BRIEF
Only lines below containing the string "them" should be counted; please give that count by itself.
★ ★ ★ ★ ★
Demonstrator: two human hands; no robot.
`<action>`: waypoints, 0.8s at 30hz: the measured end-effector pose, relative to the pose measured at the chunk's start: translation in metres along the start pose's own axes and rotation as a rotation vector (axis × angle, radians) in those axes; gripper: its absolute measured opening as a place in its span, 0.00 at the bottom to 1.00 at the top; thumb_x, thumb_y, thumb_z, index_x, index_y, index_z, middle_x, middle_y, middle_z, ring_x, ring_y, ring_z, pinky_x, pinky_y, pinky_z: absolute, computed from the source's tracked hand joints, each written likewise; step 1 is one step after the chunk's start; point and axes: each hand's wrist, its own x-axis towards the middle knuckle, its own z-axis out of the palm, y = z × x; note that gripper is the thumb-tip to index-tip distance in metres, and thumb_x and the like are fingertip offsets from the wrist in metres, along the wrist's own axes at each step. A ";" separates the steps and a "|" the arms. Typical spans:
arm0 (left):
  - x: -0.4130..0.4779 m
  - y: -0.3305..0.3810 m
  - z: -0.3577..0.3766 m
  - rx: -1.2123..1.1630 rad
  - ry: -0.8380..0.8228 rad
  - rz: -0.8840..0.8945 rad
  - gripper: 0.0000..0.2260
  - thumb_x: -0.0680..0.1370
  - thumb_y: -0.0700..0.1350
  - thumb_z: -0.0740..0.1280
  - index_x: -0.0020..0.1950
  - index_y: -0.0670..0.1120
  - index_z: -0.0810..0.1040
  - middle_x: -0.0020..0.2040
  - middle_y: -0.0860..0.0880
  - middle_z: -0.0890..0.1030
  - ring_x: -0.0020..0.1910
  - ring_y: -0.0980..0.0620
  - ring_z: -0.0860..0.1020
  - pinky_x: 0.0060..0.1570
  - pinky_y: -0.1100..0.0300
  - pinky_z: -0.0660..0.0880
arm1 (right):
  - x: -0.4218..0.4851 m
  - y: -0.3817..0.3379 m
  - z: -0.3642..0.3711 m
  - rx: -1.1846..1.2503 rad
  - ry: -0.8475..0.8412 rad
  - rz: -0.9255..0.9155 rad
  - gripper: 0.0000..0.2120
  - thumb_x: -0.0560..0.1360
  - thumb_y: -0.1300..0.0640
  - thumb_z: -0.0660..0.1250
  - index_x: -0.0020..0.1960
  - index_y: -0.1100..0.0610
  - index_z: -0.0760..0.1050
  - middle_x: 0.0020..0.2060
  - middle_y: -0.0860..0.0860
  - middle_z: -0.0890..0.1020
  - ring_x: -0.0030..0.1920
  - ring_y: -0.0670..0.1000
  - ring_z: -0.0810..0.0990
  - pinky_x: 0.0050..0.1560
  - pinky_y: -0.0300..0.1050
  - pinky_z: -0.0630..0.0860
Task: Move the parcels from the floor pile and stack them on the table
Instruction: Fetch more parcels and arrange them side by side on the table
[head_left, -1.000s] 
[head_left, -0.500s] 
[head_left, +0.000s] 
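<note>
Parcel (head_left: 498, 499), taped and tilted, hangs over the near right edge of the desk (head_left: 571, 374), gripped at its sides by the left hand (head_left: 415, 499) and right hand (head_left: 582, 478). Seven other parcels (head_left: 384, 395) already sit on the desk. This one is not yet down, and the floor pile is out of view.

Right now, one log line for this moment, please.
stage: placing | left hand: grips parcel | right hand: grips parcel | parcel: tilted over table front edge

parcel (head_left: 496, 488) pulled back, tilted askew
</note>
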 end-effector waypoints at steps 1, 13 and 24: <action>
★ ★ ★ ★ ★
REPLY
2